Konut olarak kullanılan taş ve ahşap malzemeyle yapılan yapılarda
çatılar, kubbeler kurşun kaplanmış, çok az kiremit kullanılmış.
Güneş ve yağmurun etkisinden korunma amaçlı olarak tercih edilen
sütunlu revaklar, geniş saçaklar yapılarda kurtarıcı olmuş. Sarayın
bahçeleri ve içi çeşmeler, kurnalar, fıskiyeli havuzlar, sebillerle
donatılmış, su şebekesi haricinde birçok sarnıç yapılmış. Çiçeklerle
süslü bahçelerde, taş yürüyüş yolları, geyik, ceylan, devekuşu,
tavuşkuşu gibi hayvanların dolaştığını, Arslanhane, Fil bahçesi
olduğunu belgelerde kayıtlara geçtiği ve minyatürlerde resmedildiğini
görülüyor.
Babüsselam Orta Kapı ve İkinci Avlu
Demir
kapısı üzerinde 1524 tarihi taşıyan, İki konik başlı kulenin yükseldiği
orta kapı, günümüzde müzenin giriş kapısı hüviyetinde bulunuyor.
Bu kapı ve kuleler içinde Kapıcıbaşılarına ayrılmış odalar ve bazı
vezirlerin, devlet büyüklerinin kapıdan çıkmadan tutuklanıp konulduğu
zindan benzeri, izbe odalar yer alıyor.

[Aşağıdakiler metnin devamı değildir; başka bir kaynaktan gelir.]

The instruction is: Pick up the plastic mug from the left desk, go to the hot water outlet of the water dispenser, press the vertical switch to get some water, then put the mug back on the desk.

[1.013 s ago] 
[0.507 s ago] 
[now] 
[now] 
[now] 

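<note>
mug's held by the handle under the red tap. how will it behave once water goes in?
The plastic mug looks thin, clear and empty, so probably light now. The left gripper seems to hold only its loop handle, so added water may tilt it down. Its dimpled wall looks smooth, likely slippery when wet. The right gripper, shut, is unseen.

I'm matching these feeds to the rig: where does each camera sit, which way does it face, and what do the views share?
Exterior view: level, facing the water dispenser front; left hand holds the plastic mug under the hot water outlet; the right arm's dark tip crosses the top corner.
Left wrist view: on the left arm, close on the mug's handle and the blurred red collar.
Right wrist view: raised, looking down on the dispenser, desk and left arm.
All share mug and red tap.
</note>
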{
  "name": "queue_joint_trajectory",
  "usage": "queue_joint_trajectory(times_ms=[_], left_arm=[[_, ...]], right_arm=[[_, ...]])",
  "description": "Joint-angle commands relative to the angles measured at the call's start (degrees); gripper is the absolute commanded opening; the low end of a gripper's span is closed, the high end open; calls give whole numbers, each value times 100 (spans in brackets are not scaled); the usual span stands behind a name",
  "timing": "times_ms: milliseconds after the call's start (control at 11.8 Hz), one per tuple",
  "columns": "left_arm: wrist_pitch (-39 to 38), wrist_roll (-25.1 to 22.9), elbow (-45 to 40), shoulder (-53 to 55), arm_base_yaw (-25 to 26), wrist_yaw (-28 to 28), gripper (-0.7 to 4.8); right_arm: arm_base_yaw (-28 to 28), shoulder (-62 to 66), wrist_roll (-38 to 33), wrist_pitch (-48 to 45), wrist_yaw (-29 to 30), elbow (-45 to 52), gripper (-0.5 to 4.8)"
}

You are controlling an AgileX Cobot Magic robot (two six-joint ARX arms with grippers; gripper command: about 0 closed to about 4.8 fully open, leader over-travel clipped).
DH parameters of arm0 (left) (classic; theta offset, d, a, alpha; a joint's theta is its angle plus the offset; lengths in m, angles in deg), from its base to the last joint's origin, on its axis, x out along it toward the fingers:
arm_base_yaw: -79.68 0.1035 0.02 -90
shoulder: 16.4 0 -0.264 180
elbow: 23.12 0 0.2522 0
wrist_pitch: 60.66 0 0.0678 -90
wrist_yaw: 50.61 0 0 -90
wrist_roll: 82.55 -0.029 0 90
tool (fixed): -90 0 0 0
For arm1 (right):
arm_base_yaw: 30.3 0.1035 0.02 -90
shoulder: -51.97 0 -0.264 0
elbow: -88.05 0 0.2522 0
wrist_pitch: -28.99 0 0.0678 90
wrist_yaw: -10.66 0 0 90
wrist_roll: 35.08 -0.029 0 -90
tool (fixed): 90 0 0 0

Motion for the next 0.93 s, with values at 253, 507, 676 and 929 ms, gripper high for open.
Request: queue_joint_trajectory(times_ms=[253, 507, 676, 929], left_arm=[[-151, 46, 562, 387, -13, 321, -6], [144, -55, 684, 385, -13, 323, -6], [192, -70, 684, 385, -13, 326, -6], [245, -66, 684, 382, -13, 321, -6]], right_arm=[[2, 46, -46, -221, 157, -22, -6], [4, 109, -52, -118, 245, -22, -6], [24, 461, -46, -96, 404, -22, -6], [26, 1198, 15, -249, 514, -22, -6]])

Kapının II. Avluya bakan
kısmı geniş saçağında, 18. asır barok süslemeler görülüyor. Bizans
eserlerinin de bulunduğu II. Avlunun dört tarafında sütunlu revaklar
olup, sağ tarafta mutfak binaları, sol tarafta Zülüflü Baltacılar
Koğuşu, saray atları için yapılmış olan Saltanat Arabalarının sergilendiği
Has Ahırlar yer alıyor. Avlunun kuzey köşesi ise Harem kapısı bulunuyor.
Mutfaklar
II. Avludan mutfakların bölümüne Kileri Amire, Has Mutfak, Helvahane
isimli üç kapıyla geçiliyor. Eski kiler ve yağhane olarak kullanılan
Kileri Amire kapılı bölüm, günümüzde arşiv olarak kullanılıyor.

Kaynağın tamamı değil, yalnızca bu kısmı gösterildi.